_EXERCISE OBJECTIVE_
Every line in the records below with the string "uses" needs to be copied out.

_PROVIDED INFORMATION_
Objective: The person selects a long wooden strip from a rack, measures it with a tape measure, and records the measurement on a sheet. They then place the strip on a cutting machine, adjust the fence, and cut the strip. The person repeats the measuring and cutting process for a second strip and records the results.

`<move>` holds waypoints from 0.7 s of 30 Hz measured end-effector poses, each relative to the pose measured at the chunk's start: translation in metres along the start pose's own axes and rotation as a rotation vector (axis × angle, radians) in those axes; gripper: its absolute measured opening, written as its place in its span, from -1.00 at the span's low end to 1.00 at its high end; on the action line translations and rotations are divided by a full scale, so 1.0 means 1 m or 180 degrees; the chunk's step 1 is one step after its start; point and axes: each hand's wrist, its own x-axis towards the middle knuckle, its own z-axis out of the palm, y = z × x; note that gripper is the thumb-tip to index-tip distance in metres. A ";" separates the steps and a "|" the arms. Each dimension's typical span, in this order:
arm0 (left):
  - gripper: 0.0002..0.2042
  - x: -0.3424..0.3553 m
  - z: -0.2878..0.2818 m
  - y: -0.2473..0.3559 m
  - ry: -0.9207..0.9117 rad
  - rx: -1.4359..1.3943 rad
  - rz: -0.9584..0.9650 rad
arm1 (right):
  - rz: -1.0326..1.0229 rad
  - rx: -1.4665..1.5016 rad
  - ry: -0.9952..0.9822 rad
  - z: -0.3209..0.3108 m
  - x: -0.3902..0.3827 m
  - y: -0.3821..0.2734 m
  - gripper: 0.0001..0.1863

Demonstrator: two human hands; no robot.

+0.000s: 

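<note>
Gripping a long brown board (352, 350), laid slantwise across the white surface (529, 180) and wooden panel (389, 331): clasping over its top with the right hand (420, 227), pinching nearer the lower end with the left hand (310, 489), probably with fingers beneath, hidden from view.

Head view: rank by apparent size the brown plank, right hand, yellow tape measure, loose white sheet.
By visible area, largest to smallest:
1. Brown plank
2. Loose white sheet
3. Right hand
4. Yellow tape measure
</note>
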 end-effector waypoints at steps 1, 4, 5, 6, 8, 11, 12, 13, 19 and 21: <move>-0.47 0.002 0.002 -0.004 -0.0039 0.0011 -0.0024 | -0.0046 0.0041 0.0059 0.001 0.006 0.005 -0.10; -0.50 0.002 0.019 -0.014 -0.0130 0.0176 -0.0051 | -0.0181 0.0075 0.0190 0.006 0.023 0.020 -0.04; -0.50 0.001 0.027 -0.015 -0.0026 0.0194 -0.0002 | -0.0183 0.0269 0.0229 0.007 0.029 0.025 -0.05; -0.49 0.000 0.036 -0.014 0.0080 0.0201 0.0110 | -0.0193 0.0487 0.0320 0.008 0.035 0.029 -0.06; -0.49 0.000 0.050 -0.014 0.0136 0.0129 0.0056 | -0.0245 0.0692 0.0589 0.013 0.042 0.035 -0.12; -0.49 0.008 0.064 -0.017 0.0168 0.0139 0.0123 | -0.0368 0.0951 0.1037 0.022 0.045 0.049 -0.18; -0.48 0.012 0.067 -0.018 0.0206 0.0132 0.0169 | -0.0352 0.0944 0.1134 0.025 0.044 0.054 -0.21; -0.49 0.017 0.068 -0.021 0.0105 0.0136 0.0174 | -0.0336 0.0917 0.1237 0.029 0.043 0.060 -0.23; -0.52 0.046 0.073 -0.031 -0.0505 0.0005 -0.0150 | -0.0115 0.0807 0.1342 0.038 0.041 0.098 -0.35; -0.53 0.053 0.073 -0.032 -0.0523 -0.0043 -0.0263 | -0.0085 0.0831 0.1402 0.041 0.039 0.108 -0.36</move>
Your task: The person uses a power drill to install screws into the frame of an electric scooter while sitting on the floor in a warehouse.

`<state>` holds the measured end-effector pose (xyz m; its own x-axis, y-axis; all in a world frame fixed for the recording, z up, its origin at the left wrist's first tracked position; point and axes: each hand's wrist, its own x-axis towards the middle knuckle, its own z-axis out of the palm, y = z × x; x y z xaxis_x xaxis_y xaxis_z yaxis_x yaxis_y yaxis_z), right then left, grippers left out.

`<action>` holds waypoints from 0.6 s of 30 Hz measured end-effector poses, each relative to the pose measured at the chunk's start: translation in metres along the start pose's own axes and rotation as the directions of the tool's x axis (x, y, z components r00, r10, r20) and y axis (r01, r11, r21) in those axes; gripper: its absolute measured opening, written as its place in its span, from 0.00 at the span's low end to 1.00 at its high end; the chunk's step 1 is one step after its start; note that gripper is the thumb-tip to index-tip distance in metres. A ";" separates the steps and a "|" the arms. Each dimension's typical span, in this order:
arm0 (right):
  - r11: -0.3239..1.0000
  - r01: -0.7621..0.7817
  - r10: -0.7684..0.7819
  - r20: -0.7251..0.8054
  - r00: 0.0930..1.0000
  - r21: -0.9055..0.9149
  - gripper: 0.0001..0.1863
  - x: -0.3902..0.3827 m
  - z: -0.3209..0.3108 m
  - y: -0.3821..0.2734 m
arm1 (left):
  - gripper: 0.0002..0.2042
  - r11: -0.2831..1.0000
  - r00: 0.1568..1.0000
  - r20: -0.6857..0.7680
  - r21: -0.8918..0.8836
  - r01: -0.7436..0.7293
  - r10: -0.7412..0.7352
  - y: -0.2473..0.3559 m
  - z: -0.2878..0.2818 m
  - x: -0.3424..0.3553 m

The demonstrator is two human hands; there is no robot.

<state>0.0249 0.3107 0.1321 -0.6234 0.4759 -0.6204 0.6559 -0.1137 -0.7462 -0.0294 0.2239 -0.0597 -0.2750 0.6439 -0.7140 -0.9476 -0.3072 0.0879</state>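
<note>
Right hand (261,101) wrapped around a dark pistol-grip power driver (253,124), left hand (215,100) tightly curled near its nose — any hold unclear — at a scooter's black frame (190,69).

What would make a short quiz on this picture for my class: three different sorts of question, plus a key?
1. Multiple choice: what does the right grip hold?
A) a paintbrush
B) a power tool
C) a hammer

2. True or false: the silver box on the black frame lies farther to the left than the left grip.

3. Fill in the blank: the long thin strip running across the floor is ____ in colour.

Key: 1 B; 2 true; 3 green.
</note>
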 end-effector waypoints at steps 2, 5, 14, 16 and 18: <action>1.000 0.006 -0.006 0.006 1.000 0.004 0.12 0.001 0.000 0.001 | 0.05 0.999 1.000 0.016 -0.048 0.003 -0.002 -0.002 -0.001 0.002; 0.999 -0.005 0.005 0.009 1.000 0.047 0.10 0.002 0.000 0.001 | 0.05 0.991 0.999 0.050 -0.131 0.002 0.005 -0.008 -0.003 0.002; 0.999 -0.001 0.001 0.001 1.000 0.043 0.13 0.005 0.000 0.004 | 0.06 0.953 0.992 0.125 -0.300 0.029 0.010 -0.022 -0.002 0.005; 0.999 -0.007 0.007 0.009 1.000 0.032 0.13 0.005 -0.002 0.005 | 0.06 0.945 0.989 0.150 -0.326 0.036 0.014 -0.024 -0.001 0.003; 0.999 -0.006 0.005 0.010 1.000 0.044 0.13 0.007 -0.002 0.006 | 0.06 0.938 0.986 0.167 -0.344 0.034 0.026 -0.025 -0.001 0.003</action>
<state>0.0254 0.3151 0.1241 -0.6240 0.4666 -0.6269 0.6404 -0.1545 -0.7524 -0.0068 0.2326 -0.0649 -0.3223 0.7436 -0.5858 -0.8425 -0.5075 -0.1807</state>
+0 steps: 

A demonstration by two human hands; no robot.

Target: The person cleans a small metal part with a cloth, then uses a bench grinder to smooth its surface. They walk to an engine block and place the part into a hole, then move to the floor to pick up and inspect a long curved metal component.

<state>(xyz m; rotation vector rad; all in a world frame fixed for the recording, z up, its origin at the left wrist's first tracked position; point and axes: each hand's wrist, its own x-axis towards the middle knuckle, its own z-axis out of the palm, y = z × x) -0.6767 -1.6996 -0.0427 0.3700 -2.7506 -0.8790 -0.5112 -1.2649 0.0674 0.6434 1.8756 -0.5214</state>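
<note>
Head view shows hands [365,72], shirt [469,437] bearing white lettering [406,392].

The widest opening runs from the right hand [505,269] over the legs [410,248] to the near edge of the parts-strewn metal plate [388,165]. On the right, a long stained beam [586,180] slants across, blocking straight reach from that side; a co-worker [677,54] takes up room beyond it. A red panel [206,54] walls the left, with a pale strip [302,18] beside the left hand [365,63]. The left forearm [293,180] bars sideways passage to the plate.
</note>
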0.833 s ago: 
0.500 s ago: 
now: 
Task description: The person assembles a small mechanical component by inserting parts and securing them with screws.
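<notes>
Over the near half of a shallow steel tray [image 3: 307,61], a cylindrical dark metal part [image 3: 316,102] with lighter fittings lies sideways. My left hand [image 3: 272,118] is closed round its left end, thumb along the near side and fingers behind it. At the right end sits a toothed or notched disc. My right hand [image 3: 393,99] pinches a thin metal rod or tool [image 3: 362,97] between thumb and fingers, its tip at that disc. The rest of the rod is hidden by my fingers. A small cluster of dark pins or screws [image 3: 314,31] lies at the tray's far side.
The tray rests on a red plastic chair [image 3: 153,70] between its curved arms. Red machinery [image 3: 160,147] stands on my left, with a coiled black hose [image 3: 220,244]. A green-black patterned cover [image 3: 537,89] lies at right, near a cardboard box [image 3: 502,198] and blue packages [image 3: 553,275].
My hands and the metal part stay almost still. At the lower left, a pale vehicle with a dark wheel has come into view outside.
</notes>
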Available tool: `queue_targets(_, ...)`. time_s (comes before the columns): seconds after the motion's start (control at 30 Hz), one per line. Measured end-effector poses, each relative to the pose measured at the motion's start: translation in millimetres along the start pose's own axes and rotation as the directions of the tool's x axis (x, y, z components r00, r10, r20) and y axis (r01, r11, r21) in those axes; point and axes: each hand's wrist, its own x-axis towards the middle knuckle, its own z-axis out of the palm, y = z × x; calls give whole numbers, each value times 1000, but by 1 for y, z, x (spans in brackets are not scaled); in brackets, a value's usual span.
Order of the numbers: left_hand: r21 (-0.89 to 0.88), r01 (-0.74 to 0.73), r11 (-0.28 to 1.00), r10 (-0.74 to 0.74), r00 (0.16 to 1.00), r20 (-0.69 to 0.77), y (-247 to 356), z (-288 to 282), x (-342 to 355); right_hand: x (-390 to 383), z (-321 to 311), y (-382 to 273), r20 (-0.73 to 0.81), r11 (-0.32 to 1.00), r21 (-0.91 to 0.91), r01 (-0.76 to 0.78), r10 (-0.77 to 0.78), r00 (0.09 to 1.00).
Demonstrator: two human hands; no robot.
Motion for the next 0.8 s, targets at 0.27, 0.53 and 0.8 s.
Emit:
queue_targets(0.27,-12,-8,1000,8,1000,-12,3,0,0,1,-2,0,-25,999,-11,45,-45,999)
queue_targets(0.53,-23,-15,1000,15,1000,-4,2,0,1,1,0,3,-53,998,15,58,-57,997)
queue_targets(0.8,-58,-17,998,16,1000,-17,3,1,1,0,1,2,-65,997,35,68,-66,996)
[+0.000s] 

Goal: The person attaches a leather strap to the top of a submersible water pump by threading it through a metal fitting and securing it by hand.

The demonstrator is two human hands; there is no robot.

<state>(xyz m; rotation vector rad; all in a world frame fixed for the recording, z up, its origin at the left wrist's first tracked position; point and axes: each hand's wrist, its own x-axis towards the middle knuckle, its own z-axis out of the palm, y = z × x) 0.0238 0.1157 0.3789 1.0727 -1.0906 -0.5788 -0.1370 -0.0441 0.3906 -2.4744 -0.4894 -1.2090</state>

_ANSWER TO THIS PROBLEM_
Your task: The person uses a power drill to install screws into the frame of an electric scooter while sitting on the floor in a warehouse.
Target: The person cleans a small metal part with a cloth, then uses a bench grinder to smooth its surface. They walk to an engine block and place the part into a hole, then move to the floor to pick up and inspect a long curved metal component.

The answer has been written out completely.